Durante esta semana se ha hablado, y mucho, de muertos, entierros, cifras y caprichos –que por fecha toca- en los diferentes canales de televisión, radios y periódicos –y lo de doña A sólo es un ejemplo. Un empresario inventó eso de crear un diamante a partir de las cenizas de tu ser querido, o lo que podríamos entender como la versión más refinada –y negra- del reciclaje. La incineración ha cobrado fuerza, pero aún se sigue optando por el método tradicional, pero con variaciones al gusto del consumidor. Por ejemplo, recuerde al ser querido el uno de noviembre –o cualquier día que le convenga- con una corona donde se reproduce el escudo del equipo de sus amores, o con una losa donde se puede ver su rostro –como un tatuaje en la piedra-, o un horno de leña si era panadero o cuatro rosas si era florista o le gustaba la bebida, que todo puede ser.
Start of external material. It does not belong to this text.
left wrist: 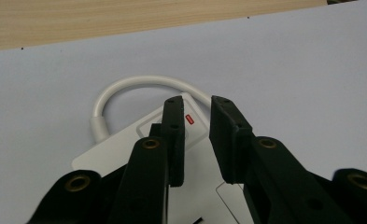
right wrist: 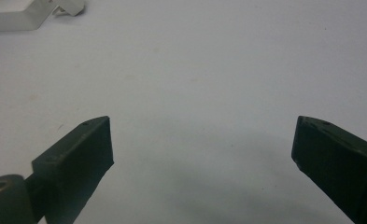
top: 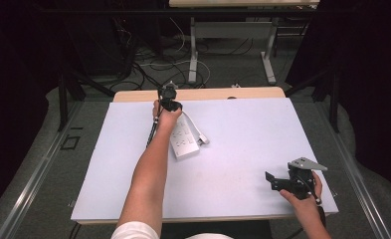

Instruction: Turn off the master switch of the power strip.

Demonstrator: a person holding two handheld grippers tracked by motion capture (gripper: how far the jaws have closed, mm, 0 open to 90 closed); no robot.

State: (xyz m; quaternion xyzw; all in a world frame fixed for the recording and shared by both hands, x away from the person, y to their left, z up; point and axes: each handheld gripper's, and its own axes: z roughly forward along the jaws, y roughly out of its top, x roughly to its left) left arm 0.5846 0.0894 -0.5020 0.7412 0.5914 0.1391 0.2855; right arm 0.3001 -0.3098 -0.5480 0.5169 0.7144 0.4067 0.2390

Precios que se elevan más de un doscientos por cien, colas en los cementerios, cal y barniz, escaleras plegables y misas abarrotadas: imágenes más que frecuentes, que componen ese guión que cada año repetimos, mientras don Juan se declara –o le tira los tejos- a la cándida Inés. Frente a la gran eclosión casi rococó tan típica del uno de noviembre, como contraste, podemos encontrar todos esos nichos olvidados, sucios de abandono, siempre huérfanos de flores, con inquilinos que el polvo y el descuido condenan al más absoluto de los anonimatos. Como siempre suele suceder, entre los dos puntos, entre la exageración y la ignorancia, tal vez encontremos la tendencia/lugar más apropiado. En cualquier caso, la inversión en el ritual funerario es la que menos se disfruta, los que aquí nos quedamos cargamos con la pena y con la factura de rigor, mal negocio. Además, hay algo de excéntrico –y de irónico- en todas esas peticiones que solicitamos para cuando ya no podamos comprobar si se han llevado a cabo según nuestro antojo. Tal vez todos, de una u otra manera, busquemos un hueco en eso que llaman eternidad.